THIORO

Un Cappuccetto Rosso senegalese

22 GIUGNO | ORE 21 

Serre del Giardino Ducale 

ingresso libero

fino a esaurimento posti

per adulti e bambini 

dai 4 anni

ideazione Alessandro Argnani, Simone Marzocchi e Laura Redaelli
con Fallou Diop, Adama Gueye, Simone Marzocchi
regia Alessandro Argnani
organizzazione Moussa Ndiaye
coproduzione Ker Théâtre Mandiaye Ndiaye, Teatro delle Albe / Ravenna Teatro, Accademia Perduta / Romagna Teatri

www.teatrodellealbe.com

www.ravennateatro.com

www.accademiaperduta.it

La Biblioteca di @lice sarà presente con vetrine tematiche di libri. 

Thioro, un cappuccetto rosso senegalese è uno spettacolo nato in Senegal, nuova occasione di incontro nel solco del meticciato teatrale del Teatro delle Albe. Una relazione feconda con la terra di origine di Mandiaye Ndiaye, attore cardine della compagnia scomparso nel 2014, con cui le Albe hanno posto le basi del proprio teatro attraversando insieme i canti e i paesaggi d’Africa.

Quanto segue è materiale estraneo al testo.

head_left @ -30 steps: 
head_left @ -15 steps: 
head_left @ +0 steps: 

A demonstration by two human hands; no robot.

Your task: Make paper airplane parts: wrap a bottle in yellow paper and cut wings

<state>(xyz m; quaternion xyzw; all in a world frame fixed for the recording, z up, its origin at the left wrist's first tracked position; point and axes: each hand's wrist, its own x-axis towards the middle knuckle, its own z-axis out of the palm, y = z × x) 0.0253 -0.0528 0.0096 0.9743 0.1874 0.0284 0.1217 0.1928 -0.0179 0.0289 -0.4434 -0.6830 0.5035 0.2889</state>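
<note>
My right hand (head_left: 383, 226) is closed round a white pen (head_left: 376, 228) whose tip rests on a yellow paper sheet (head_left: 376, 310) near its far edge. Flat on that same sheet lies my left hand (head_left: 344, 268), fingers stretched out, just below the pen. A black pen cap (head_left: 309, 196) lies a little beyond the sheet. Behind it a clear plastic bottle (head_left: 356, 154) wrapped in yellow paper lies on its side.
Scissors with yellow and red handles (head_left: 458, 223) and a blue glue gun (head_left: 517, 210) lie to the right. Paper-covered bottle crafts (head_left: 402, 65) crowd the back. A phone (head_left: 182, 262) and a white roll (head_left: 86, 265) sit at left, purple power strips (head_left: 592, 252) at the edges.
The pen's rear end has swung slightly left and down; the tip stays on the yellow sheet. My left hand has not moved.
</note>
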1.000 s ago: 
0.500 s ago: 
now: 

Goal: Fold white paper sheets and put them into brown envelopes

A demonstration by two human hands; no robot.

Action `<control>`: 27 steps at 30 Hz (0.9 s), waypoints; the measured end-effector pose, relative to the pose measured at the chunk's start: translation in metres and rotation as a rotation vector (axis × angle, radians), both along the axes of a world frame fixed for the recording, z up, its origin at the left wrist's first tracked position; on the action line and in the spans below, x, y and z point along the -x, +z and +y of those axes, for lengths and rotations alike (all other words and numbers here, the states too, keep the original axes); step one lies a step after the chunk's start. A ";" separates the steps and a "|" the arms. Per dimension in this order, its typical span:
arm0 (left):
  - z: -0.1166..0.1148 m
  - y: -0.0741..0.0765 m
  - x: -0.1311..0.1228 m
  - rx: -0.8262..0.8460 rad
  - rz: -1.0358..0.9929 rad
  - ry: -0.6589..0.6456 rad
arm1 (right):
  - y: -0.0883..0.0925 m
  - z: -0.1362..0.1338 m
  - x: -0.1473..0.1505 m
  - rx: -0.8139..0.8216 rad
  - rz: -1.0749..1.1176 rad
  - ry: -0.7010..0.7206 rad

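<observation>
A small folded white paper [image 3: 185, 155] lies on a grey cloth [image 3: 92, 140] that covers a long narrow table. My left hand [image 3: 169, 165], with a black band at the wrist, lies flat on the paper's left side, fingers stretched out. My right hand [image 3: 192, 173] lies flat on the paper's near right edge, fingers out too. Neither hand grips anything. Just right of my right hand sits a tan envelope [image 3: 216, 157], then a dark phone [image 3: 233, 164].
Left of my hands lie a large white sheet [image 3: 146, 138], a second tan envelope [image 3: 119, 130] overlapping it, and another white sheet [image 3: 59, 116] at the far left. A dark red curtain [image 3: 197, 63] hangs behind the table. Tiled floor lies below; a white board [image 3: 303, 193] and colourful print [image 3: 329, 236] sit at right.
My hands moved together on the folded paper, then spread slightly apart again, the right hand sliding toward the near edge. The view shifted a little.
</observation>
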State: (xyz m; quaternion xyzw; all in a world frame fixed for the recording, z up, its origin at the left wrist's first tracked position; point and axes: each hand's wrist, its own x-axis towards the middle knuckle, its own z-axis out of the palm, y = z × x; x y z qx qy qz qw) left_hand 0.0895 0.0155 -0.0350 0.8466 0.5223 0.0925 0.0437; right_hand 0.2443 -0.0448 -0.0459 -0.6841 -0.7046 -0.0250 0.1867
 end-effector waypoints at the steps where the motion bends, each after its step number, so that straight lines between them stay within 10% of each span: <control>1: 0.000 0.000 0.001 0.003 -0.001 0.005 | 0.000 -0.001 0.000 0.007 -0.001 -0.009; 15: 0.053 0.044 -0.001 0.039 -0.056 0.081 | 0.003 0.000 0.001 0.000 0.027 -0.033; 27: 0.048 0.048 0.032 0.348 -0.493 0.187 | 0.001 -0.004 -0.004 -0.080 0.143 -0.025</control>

Reinvenzione dal respiro africano di Cappuccetto Rosso, una delle fiabe europee più popolari al mondo e di cui esistono numerose varianti, Thioro, un cappuccetto rosso senegalese evoca soltanto il popolare racconto della bambina che indossa un cappuccio rosso e che, mentre attraversa il bosco per portare provviste alla nonna, incontra un temibile lupo che la inganna.
In realtà, in un ritmo pulsante e grazie all’intreccio di diverse lingue, strumenti e immaginari, lo spettatore attraversa non il bosco, ma la savana, e incontra non il lupo, ma Buky la iena, in un viaggio immaginifico e bruciante attraverso l’Africa.

Un lavoro che fa incontrare e mette in corto circuito la fiaba europea con la tradizione africana, partendo dalla suggestione di come l’origine esatta di Cappuccetto Rosso continui a essere un’incognita, e narrazioni basate o ispirate allo stesso tema possano trovarsi non solo nel folklore europeo, ma anche nella tradizione del Lontano e Medio Oriente e in Africa. Un racconto tradizionale, estratto dal cuore della letteratura orale, che è riuscito senza sforzo e in modo indiscutibile a essere considerato uno dei racconti popolari più famosi di tutti i tempi e che ha rappresentato, e rappresenta ancora, molto più di quello che il lettore o l’ascoltatore comune possono immaginare.